Pregnancy is an interesting and unique time, during which, significant changes occur to a woman’s body. To adapt to the growing baby our bodies change the way they transfer load. The pelvis has been referred to as the ‘keystone’ of the body and is responsible for the transfer of load between the lower body and the trunk. The way the pelvis transfers load is forced to change during pregnancy and unfortunately this leads to approximately 50% of women experiencing pelvic pain during pregnancy.



Essentially, a woman’s body must change and grow to adapt to the growing baby. Our trunk, which includes the back, pelvis, abdomen and ribcage, has 85 muscles that work together to achieve dynamic stability. They guide and control movements at each of the joints. 

When a woman is pregnant, there is a:

  • Increase in weight: as the baby grows an average of 10kg is gained throughout the pregnancy.
  • Change in weight distribution: due to the position of the uterus, there is increased weight placed anteriorly which changes the center of gravity. 
  • Changes to hormones: while there are many changes to hormones in pregnancy, the one most relevant to pelvic pain is relaxin. This hormone is designed to lengthen and relax ligaments to allow your baby to pass through the birth canal. There is a surge of relaxin in the first trimester which can cause lengthening of ligaments that provide stability to the pelvis. 
  • Lengthening of stability muscles (abdominals): again, as your baby grows, your ability to use your abdominal muscles reduces. As the abdominals play a key role in pelvic and trunk stability, when their ability to work is compromised, other muscles, ligaments and joints must work harder to compensate. 

These four factors most commonly contribute to the development of pelvic pain in pregnancy. While these changes happen to all pregnant women, some are able to develop strategies that effectively compensate for these changes. Often when the compensatory strategies aren’t as effective, structures will become overloaded and that is when pain can develop. 

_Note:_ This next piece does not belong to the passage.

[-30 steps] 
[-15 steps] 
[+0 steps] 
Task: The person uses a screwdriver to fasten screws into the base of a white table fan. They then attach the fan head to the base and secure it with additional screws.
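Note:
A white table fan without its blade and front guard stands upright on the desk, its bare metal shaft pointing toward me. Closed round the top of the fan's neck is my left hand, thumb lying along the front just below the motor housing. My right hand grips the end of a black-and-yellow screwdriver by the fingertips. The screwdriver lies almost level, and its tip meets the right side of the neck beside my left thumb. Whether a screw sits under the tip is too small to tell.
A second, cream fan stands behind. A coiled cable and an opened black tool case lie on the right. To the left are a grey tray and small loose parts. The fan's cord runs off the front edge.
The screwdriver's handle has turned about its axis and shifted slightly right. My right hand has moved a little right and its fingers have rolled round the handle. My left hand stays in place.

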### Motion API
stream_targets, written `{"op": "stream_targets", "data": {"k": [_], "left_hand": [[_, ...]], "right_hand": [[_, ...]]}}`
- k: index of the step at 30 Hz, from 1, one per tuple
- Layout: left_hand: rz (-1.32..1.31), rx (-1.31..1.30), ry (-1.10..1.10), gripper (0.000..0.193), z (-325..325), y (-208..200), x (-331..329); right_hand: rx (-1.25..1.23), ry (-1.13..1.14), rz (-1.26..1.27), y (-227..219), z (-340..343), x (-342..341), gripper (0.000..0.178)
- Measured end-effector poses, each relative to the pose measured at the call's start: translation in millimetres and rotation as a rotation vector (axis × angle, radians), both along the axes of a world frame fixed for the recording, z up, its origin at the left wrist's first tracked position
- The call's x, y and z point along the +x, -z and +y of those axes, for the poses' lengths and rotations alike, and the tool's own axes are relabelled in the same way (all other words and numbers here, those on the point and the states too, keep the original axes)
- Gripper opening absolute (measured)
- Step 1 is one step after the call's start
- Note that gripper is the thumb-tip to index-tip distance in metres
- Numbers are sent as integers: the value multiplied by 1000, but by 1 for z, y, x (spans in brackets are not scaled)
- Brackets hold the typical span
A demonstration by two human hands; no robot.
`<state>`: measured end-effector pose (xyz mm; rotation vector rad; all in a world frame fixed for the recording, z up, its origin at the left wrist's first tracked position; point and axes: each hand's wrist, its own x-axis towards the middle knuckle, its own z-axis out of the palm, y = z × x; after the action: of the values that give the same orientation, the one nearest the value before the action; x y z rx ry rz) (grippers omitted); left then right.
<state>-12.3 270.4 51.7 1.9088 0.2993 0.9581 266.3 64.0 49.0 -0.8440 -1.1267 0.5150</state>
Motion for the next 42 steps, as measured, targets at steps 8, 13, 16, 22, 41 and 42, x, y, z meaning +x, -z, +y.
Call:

Due to the changes that happen during pregnancy (some of which are listed above), special care must be taken when treating pregnancy-related pelvic pain. In my opinion, the key to managing pelvic pain during pregnancy is early intervention. This may be something as simple as taking Panadol to relieve symptoms, or discussing your symptoms with your primary carer (midwife, GP or obstetrician) and seeking appropriate intervention. Studies in Australia have shown that 70% of women with pelvic pain report it to their primary carer, and only 25% seek treatment to manage these symptoms. It is important to note that while many of the factors that cause pelvic pain aren’t modifiable, there are some things that can be done to assist in the management of pelvic pain in pregnancy. These include;

  • Strengthening exercises – are often the most effective form of treatment is exercise. If the correct exercises are prescribed, you will be able to engage muscles that have the capacity to improve stability of the pelvis and therefore reduce pain. 
  • Activity modification – while this is often not the most attractive option, modifying activity can be a simple and effective way to assist in pain management.
  • Pelvic support belts – can be worn which help provide the compression that is lost with the loss of abdominal control. The downside of these is they are often uncomfortable to wear while sitting and they will often put some additional compression on the bladder (which is not needed during pregnancy!).
  • Pregnancy support shorts – there are compression garments that have been designed specifically to aid in support during pregnancy. SRC ( is one brand that has been specifically designed for the pregnant population to aid management of many pregnancy related symptoms including pelvic pain. 
  • Tape – while the belt and shorts can be beneficial, if you are towards the end of your pregnancy it may be more beneficial (financially) to trial taping techniques to support your pelvis. There are several taping techniques that can be used and are known to be effective. 
  • Manual therapy – manual therapies and massage can be effective to help provide short term relief and pain management in pelvic girdle pain. It is important to ensure the practitioner you see has experience in managing pregnancy as there are certain treatment methods that should be avoided during pregnancy. 



As pregnancy is often uncomfortable even without pelvic pain, minimising any discomfort is an important factor. We also know that managing pelvic pain during pregnancy is important to ensure you manage well physically and emotionally post-partum. 



One in two pregnant women will experience pregnancy-related pelvic pain. For majority of these women, it will be manageable and will settle early in the post-partum period. The most important thing to remember is there are treatment options and support garments which can assist in managing these symptoms. Seeking early advice and intervention is important, as while pelvic pain during pregnancy is common it can be managed and reduced. It is also often easier to establish a successful management plan before the pain becomes excessive.